TASK INSTRUCTIONS:
Scan the data below. Pull out each line where "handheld" occurs.

DATA FOR PROCESSING:
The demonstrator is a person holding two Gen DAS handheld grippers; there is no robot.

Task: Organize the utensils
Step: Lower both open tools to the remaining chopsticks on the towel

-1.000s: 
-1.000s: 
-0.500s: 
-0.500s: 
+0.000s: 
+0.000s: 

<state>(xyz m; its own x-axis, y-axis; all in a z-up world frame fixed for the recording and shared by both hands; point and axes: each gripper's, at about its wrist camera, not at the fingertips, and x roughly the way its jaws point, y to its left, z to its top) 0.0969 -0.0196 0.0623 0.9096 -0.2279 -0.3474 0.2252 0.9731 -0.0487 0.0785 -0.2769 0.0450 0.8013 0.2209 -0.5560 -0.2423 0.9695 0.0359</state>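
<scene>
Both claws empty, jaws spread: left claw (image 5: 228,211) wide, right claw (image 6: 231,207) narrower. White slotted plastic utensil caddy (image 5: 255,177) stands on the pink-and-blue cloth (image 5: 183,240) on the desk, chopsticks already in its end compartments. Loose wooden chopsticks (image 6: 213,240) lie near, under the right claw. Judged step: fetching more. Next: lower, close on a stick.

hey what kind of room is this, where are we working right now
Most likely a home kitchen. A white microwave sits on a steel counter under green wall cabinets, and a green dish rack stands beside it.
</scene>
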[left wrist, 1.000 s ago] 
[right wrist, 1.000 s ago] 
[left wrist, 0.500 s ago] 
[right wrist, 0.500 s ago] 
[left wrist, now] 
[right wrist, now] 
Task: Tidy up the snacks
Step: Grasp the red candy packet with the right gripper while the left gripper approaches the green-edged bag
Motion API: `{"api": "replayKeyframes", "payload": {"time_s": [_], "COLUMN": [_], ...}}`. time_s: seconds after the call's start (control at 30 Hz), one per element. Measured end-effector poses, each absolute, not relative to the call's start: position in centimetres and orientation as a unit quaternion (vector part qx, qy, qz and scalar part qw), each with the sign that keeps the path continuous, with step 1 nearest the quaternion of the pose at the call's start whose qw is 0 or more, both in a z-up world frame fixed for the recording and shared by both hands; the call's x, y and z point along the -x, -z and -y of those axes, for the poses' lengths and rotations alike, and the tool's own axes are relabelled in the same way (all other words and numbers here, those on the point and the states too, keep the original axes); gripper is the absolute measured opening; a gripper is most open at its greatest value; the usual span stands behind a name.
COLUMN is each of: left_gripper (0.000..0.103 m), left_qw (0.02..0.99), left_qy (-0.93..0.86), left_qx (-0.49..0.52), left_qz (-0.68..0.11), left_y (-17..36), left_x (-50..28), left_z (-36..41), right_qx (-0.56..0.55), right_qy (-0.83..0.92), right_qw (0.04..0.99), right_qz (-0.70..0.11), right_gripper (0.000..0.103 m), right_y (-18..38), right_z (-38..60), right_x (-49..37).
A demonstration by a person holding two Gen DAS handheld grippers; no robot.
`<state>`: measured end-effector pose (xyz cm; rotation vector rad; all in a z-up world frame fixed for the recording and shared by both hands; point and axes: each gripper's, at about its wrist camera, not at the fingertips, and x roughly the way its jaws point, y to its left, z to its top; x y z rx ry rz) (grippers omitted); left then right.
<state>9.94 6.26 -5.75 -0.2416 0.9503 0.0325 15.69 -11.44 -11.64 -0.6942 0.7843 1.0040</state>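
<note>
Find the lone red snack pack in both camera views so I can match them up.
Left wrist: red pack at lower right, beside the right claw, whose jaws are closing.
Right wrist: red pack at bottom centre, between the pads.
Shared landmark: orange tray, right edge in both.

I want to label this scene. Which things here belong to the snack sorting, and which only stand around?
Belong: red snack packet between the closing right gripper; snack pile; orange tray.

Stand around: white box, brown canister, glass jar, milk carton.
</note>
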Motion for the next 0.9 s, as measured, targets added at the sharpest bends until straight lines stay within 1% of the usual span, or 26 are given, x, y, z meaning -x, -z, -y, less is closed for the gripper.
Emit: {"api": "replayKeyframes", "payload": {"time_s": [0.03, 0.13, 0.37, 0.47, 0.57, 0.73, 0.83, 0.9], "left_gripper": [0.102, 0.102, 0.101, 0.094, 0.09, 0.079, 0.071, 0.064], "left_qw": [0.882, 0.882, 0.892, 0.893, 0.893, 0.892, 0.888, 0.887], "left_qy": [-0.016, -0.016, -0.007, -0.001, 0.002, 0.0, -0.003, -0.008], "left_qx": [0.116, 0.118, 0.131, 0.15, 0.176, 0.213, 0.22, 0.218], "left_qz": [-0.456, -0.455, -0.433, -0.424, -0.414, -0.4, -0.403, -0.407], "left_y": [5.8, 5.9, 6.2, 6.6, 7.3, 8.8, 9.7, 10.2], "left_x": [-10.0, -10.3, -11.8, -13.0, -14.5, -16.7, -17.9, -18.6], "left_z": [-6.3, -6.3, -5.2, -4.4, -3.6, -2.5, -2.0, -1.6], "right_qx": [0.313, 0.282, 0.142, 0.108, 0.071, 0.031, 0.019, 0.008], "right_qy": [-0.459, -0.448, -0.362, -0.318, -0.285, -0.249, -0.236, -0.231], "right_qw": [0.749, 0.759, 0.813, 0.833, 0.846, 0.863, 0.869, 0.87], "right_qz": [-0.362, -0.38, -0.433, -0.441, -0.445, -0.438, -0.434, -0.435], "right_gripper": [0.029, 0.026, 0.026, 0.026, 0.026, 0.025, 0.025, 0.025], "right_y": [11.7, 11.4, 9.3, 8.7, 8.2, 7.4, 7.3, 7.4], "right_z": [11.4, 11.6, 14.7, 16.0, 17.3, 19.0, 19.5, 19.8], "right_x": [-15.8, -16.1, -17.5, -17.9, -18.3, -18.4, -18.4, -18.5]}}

ANSWER TO THE EXERCISE:
The demonstrator is a person holding two Gen DAS handheld grippers; there is no robot.
A demonstration by a person holding two Gen DAS handheld grippers; no robot.

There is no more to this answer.